The energy of the conduction band lower edge is the top edge of the valence band, the difference is equal to the band gap energy. The density of states in the conduction band is ( is the density of states mass of the electron in the conduction band, ie, its average effective mass ):
The density of states in the valence band is ( is the density of states mass of the hole in the valence band ):
In doped semiconductors occur to these possible states or states in the band gap. These are close to n-type doping on the conduction band and close to p-type doping on the valence band. By supplying energy, the activation energy can be overcome and make it multiplies occupied states in conduction and valence band. In addition, changes by doping the position of the Fermi level: it is raised in n-type doping, or lower with p-type doping to the valence band to go on. Wherein an n -type doping are thus already at room temperature due to the thermal energy far more occupied states in the conduction band than that of an undoped material. The additional free charge carriers can thus increase the current transport.

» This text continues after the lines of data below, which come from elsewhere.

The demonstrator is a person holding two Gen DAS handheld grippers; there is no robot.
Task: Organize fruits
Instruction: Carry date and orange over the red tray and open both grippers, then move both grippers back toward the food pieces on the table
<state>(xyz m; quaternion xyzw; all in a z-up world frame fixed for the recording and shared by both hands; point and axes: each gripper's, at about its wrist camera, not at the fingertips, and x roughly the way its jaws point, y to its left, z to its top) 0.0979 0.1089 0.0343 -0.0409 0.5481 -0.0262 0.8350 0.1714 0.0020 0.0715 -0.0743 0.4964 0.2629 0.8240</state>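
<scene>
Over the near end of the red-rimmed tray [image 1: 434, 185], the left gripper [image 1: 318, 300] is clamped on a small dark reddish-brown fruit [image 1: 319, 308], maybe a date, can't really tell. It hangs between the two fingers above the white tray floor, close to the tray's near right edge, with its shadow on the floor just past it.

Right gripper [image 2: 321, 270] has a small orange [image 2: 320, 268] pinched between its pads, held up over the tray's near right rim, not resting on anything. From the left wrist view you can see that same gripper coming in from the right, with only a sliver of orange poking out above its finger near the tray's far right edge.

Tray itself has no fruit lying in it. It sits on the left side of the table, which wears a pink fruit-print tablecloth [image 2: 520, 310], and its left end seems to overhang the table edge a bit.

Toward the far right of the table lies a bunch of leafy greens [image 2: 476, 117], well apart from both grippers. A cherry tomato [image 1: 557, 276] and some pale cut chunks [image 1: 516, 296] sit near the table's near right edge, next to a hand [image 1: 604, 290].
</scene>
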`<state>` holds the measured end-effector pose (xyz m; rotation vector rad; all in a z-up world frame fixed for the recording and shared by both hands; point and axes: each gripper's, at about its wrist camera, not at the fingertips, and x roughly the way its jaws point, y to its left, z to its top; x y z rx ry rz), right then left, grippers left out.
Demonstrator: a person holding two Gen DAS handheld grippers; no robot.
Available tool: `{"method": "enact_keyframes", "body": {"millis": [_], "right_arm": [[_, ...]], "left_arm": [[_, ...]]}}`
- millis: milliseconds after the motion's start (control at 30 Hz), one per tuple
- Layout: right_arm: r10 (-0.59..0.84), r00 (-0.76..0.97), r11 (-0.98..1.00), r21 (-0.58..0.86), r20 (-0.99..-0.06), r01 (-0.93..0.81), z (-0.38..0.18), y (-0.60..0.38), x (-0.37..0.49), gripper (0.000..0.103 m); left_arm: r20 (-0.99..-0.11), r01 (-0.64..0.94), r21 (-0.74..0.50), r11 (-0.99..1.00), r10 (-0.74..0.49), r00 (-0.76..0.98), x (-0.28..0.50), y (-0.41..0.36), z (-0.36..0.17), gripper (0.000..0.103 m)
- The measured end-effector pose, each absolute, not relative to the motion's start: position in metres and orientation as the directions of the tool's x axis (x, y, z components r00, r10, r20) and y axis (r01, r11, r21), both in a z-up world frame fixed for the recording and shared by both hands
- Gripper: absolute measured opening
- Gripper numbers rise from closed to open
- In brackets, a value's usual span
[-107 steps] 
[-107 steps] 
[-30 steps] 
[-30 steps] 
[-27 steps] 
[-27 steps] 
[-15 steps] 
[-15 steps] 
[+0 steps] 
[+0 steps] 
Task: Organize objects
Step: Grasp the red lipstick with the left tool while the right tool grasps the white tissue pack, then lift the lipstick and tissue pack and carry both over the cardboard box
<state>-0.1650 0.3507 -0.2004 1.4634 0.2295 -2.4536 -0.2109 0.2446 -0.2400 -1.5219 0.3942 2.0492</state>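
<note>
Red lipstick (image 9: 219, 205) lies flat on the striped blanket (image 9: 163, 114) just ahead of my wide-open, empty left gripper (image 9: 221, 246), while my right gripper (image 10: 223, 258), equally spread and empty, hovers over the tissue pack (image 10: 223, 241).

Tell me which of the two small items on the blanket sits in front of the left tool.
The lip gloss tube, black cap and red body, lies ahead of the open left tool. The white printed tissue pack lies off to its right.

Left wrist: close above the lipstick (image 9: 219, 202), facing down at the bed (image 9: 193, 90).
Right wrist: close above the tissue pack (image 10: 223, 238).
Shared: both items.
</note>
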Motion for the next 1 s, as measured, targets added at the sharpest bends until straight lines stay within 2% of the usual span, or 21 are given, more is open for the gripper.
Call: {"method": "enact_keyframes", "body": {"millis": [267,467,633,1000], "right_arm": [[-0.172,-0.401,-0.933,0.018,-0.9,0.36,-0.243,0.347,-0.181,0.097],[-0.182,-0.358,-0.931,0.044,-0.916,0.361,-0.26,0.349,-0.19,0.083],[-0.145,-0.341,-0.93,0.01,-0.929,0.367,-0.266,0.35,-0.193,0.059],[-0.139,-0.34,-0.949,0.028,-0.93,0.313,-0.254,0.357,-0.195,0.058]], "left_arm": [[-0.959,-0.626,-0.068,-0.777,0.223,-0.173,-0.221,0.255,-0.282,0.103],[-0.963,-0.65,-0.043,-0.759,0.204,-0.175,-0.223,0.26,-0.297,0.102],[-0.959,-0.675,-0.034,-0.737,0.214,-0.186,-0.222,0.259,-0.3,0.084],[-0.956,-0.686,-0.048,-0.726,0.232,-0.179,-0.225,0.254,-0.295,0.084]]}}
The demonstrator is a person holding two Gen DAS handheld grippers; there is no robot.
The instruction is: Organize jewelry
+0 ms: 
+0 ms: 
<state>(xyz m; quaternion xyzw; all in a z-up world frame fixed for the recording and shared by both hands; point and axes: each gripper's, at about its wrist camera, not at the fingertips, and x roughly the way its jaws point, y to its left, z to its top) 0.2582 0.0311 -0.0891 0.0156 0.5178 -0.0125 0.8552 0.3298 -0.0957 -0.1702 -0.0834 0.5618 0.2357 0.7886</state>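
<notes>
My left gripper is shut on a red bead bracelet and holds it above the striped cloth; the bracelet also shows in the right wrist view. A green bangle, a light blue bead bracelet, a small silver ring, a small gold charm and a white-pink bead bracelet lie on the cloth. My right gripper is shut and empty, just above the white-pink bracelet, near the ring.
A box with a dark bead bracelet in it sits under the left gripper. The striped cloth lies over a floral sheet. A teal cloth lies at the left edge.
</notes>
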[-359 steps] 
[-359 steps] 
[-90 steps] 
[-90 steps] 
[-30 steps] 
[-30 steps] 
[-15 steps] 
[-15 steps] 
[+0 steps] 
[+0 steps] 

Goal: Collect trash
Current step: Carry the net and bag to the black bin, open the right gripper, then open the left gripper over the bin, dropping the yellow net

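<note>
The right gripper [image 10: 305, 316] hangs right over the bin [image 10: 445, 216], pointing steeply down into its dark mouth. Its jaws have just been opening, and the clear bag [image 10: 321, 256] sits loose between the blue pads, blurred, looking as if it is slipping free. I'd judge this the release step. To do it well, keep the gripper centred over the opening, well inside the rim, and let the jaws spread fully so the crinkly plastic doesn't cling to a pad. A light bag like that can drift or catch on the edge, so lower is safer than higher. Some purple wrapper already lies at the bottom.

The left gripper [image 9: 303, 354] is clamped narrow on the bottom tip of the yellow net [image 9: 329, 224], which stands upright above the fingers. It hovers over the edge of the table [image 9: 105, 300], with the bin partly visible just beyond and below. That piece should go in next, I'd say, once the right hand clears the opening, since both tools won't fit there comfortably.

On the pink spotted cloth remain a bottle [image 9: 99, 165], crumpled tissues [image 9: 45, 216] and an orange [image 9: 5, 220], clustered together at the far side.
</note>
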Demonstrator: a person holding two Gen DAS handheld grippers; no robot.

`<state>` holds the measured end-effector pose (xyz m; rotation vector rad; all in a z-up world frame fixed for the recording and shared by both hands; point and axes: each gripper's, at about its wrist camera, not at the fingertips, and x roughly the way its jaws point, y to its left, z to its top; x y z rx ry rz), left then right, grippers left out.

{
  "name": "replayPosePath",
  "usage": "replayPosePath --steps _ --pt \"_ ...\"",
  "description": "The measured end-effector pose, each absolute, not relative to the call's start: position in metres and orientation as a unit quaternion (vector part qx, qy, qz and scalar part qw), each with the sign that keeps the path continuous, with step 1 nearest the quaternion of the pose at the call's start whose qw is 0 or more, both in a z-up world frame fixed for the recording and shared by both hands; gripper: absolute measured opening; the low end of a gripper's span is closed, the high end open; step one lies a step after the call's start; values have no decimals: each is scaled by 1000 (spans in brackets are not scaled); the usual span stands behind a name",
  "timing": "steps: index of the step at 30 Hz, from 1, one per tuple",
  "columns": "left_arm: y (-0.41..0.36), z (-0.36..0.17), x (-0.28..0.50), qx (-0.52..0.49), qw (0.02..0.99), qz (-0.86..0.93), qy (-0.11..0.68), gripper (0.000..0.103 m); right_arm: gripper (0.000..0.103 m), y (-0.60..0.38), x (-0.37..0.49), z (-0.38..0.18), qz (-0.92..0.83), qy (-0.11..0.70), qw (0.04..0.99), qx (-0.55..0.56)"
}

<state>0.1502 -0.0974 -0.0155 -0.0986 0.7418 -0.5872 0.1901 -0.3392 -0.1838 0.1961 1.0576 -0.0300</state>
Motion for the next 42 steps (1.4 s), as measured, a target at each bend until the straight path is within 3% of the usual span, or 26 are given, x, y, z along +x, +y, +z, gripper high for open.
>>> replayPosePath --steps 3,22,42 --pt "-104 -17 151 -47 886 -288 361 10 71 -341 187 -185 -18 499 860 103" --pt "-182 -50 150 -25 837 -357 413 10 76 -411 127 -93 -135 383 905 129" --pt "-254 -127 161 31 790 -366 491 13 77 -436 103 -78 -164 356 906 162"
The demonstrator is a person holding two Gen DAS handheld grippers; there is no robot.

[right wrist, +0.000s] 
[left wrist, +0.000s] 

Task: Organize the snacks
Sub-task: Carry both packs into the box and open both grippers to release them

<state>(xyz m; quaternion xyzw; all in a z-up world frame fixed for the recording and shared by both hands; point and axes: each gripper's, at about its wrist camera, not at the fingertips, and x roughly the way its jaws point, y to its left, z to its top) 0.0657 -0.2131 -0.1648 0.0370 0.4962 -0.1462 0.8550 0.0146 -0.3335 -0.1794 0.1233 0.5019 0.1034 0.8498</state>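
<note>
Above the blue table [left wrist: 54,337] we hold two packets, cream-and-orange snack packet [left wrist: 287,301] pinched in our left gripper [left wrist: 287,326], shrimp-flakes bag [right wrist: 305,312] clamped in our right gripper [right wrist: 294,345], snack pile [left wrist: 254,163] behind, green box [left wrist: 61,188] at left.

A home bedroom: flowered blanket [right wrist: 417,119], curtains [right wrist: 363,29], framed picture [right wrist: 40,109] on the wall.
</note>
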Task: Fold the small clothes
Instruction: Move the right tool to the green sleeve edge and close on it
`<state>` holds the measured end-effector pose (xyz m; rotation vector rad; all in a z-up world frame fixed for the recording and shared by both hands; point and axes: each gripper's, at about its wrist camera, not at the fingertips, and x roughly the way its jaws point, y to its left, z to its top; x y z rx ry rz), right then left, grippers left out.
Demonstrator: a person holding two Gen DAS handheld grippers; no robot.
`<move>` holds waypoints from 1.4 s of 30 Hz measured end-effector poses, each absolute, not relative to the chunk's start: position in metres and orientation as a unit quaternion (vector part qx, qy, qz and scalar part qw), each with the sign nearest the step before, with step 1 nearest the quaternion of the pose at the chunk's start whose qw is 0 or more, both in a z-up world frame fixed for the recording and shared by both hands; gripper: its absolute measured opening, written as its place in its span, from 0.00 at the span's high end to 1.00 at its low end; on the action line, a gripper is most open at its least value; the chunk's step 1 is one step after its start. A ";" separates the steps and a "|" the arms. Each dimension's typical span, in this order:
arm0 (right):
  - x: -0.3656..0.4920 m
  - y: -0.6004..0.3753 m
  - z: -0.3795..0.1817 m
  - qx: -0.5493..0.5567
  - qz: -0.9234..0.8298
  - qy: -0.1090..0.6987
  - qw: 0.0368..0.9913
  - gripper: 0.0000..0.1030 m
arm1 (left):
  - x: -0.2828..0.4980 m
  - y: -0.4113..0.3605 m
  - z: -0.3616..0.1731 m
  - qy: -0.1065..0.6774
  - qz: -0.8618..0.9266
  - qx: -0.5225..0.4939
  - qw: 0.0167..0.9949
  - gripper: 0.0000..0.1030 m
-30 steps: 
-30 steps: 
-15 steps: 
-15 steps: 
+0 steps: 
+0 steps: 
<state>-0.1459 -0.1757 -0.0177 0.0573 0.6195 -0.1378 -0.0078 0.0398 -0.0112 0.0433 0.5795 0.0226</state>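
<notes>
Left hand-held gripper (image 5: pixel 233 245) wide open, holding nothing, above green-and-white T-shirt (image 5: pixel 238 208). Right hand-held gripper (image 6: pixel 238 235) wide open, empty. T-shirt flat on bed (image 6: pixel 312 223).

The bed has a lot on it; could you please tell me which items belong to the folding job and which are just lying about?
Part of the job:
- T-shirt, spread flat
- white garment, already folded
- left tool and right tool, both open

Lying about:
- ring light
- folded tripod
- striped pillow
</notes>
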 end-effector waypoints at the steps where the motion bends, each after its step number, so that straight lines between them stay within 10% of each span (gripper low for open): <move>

The thermal population of the states is determined by the Fermi distribution. The probability density that a state is occupied with the energy that writes itself
The probability density that a state is occupied not occupied with the energy expressed or equivalent with a hole enrolls
This allows the carrier densities, ie electron density in the conduction band and holes in the valence band density, specify:
As well as
Actually, the limits of integration should not be extended to infinity, but only until the end of the respective band. However, there is the Fermi distribution already approximated zero - the chemical potential is namely in the area of the band gap - so that the error is negligible. To calculate the integrals see Fermi-Dirac integral.